* Exercise
The answer is to be an exact copy of the lines below running from the line with "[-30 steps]" down to the line with "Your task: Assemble", both ends included, and nothing more.

* Supplied information
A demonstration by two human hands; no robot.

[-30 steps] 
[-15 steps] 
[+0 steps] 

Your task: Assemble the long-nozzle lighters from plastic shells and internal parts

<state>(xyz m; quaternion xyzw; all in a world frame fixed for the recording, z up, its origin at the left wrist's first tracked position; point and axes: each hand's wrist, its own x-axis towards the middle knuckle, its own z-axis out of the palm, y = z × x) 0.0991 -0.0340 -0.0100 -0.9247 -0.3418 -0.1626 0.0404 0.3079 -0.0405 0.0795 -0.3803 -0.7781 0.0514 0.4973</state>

* Exercise response
[-30 steps] 
[-15 steps] 
[+0 steps] 

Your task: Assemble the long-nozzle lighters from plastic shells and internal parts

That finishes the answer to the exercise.